* Information supplied *
▬▬▬▬▬▬

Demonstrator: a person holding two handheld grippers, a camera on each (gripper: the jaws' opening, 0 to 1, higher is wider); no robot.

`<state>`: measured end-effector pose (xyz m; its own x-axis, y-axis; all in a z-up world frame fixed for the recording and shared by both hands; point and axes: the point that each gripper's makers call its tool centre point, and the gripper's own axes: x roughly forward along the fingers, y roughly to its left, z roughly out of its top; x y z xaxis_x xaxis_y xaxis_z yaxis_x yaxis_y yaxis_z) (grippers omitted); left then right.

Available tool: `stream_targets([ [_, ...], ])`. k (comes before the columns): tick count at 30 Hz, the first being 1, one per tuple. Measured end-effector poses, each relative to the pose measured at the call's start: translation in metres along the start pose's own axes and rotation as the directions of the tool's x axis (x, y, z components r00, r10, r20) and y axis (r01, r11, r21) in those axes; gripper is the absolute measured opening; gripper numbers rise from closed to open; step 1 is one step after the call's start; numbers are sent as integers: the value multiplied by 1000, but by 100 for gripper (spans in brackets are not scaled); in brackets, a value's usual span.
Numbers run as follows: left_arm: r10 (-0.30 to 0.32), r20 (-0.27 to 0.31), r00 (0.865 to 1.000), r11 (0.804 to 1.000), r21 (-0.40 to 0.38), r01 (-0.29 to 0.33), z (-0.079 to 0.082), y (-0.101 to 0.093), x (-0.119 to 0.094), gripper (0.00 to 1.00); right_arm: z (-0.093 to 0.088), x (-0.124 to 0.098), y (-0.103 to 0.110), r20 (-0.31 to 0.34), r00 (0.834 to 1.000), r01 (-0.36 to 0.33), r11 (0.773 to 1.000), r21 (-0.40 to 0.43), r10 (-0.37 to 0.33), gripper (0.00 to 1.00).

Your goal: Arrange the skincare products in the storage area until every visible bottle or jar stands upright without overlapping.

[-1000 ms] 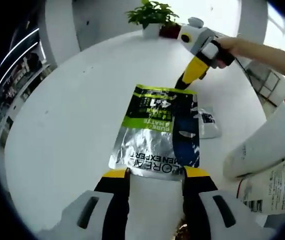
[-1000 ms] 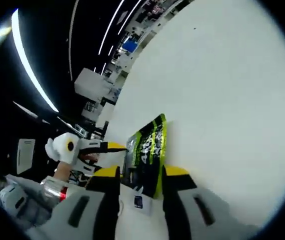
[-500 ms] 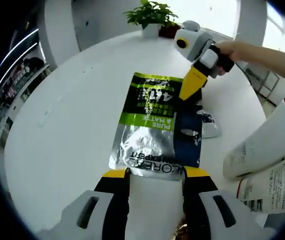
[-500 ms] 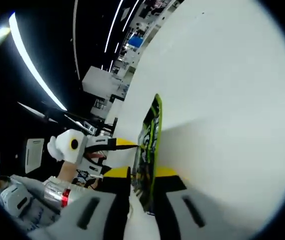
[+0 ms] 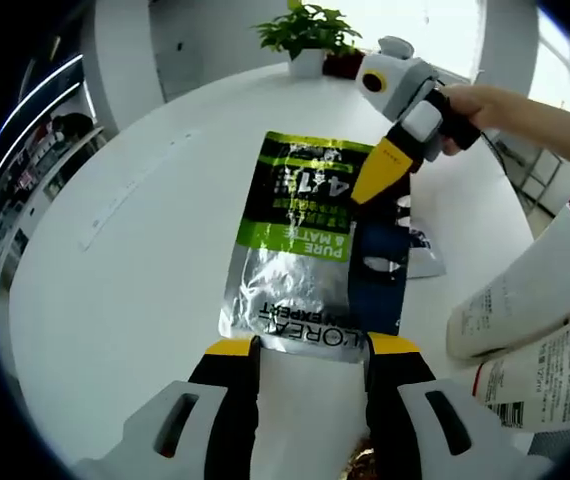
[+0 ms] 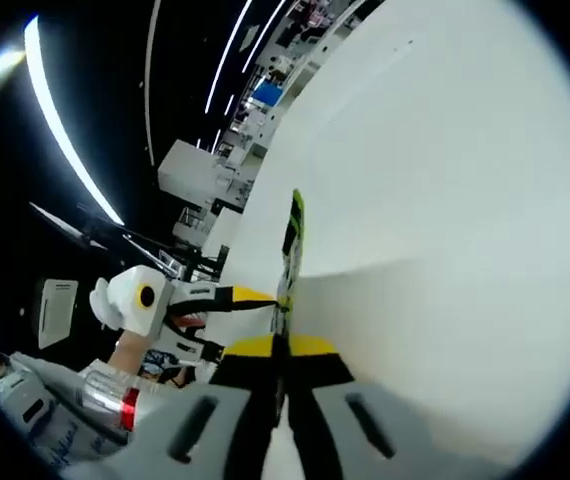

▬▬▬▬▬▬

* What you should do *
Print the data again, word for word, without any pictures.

* Exercise answer *
Demonstrator: a person holding two handheld grippers, a camera on each (gripper: the jaws' opening, 0 to 1, higher is wider); no robot.

`<state>`: measured end-effector pose (xyz m; its own x-axis, y-axis; all in a z-up world frame fixed for the recording and shared by both hands; point and axes: the point that each gripper's makers call its tool centre point, and the gripper's own axes: x roughly forward along the fingers, y roughly to its left, z roughly out of its top; x y z xaxis_x xaxis_y xaxis_z yaxis_x yaxis_y yaxis_z) (grippers omitted); left then right.

Available tool: `stream_targets([ [_, ...], ])`. k (comes before the columns): tick count at 30 Hz, the first being 1, one per tuple. Measured end-effector poses, each relative to the pose measured at the call's start: translation in metres along the start pose's own axes and rotation as the directions of the tool's x axis (x, y, z components r00, r10, r20) and y axis (r01, r11, r21) in those axes; gripper is the absolute measured opening; gripper numbers rise from closed to open; step 1 is one step after the call's start; numbers are sent as integers: the value multiplied by 1000, but by 100 for gripper (spans in brackets are not scaled); in brackets, a value's usual span.
Numbers run as follows: left_arm: r10 (-0.30 to 0.32), r20 (-0.27 to 0.31), r00 (0.865 to 1.000), r11 (0.804 to 1.000), r21 (-0.40 to 0.38), r01 (-0.29 to 0.33), z (-0.079 to 0.082), y (-0.101 to 0.093), x (-0.119 to 0.094), gripper (0.00 to 1.00); right_arm: z (-0.093 to 0.088), x (-0.124 to 0.098), y (-0.103 to 0.110), r20 (-0.31 to 0.34), r00 (0.834 to 1.000), r01 (-0.36 to 0.33), r11 (0.773 to 1.000), r21 (-0.40 to 0.43), r10 (-0.37 to 0.33), gripper (0.00 to 1.00).

Your goal: Arrange the skincare products in the storage area until every visible bottle or jar stands upright without overlapping.

[-1000 ms] 
[-1000 ms] 
[-500 ms] 
[-500 ms] 
[+0 ms] 
[+0 ms] 

Nothing else is needed to finish the exercise.